Thanks for the extremely well thought out response. I don’t have time to make a detailed response here (and honestly, I’m not really the person who should) but I’d like to make one point here from the perspective of a pip maintainer which might be getting overlooked.

Sigh. I just can’t write a “quick reply”, no matter how hard I try :slightly_smiling_face:

tl;dr; Any proposals here need to be very clear whether they are looking at the “theoretical” problems with caps, or at “how pip can hack around the issue” (with a side question of “what about other installers that may exist, now or in future”)
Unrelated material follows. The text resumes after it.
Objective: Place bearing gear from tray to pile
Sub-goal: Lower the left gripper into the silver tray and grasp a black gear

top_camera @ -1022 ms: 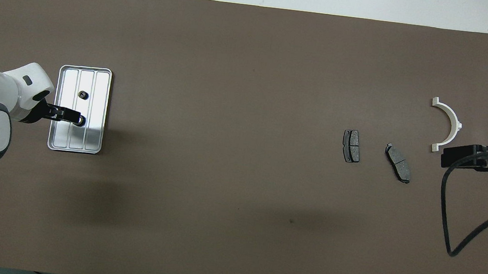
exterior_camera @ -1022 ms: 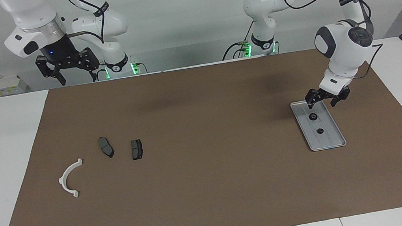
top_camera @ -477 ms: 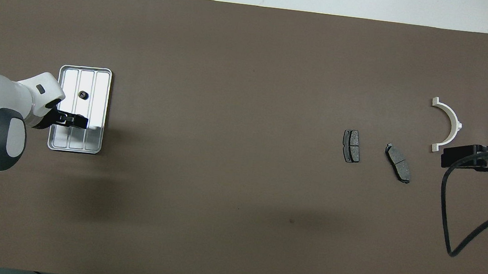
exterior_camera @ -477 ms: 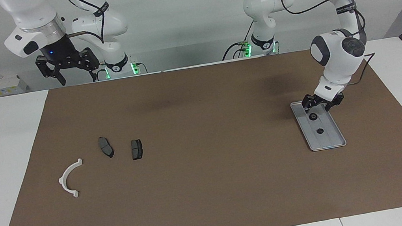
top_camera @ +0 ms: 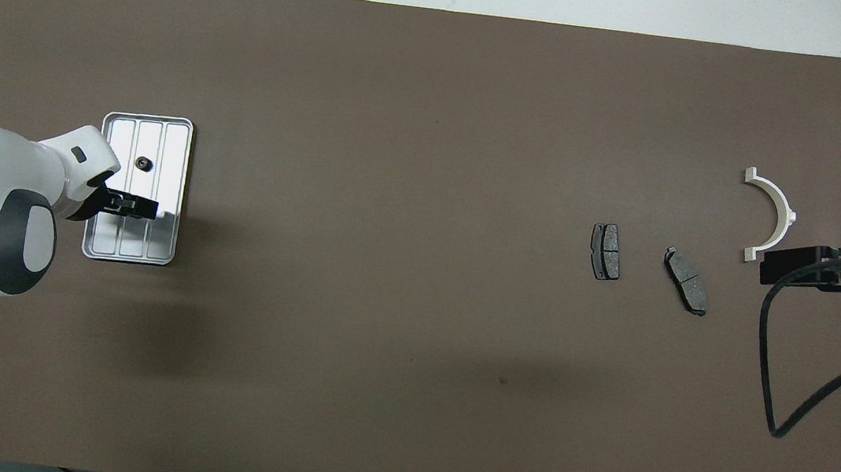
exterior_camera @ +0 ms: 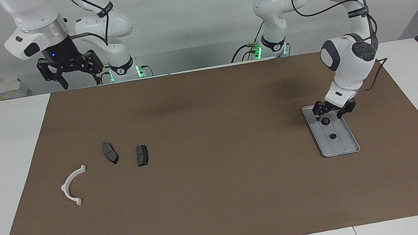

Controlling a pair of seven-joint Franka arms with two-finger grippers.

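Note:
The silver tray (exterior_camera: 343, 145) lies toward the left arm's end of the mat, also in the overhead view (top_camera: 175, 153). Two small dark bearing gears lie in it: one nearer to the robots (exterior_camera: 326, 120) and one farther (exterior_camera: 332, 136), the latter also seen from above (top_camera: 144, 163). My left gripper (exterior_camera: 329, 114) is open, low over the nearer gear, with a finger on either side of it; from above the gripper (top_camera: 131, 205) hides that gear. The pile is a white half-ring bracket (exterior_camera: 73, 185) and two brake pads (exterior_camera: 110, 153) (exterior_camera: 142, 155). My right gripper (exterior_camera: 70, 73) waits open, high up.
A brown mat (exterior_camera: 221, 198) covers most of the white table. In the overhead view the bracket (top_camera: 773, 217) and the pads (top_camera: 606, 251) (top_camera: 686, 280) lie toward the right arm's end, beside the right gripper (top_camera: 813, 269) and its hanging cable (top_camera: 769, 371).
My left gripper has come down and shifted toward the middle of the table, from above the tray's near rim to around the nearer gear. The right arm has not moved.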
Source distribution handling in pip is a huge mess of heuristics, backward compatibility hacks, and out-and-out guesses as to what the right behaviour should be.

Any comments on this thread about what “installers should do” fills me with dread, because implementing it in pip will no doubt trigger an extended and draining debate on edge cases and failure modes.

The issue here is fundamentally that dependency solvers are complex, and the key algorithms are based on principles that don’t apply in Python packaging (namely, that the problem can be statically defined in advance). In developing the new resolver, the pip developers have had to make compromises and design decisions to adapt existing approaches to the realities of Python packages. (And Poetry and conda have made their own, different, compromises, which is why we have to be careful here to not agree on a solution that only works for pip). Wheels are fairly simple to handle, because the only issue we have to address is the fact that metadata isn’t available “up front” but must be introduced on demand. Source distributions, however, are a nightmare, because builds might fail, builds have their own dependencies, building a sdist or even just getting the metadata can be hugely expensive, etc.

@henryiii is working from a rather theoretical model, where a “solver” finds a suitable set of things to install, based on the available constraints. That’s how the example of pip downloading and trying to build numba 0.51 comes about. Under that model, Python version caps are a problem because they aren’t applied correctly (all older versions of numba should cap the Python version, but they can’t because of immutable metadata).

The proposed solutions (apart from “do nothing”), however, are not looking at that theoretical model, they are rather adding heuristics outside of that model.

  • Error out if an upper bound is detected. Anywhere, even on a wheel? on a sdist? What even does “detected” mean? What if pip scans numba 0.52 first for some unknown reason, finds an upper cap of Python<=3.9 and errors, even though numba 0.53 supports 3.10?
  • Ignore the back-search if an upper bound is detected. Again, what is “detected” here? What back-search? This assumes a certain implementation method. Pip does search backward through valid versions, because we prefer to install newer versions when possible, but that’s not guaranteed - all we actually promise is that we will find some valid solve. I have no idea if conda or poetry work like this (I believe conda uses a SAT solver, which may not do this at all).

Not all solvers use a backtracking model (althouth our research for pip suggests that there’s currently no usable solver that handles “on demand” metadata apart from backtracking ones), and not all backtracking models necessarily follow a strict “latest to earliest” scan of versions (although pip currently does in most cases - probably! Our prioritisation logic is distinctly non-trivial and I wouldn’t guarantee we never check numba 0.51 before numba 0.52[1]…)


  1. Actually, I can describe how that could happen, but I won’t unless asked, because this post is already too long… ↩︎

1 Like

My understanding is the following:

  1. Run the package resolution as normal, except ignore any upper bound on the Python version during the resolving
  2. If the resolved package has a requires-Python field in its metadata, and that field specified an upper bound for the Python version, then perform an action

Some of the options in the poll above are choosing which action to take (eg raise an error if the version of Python in the target environment is above the upper bound).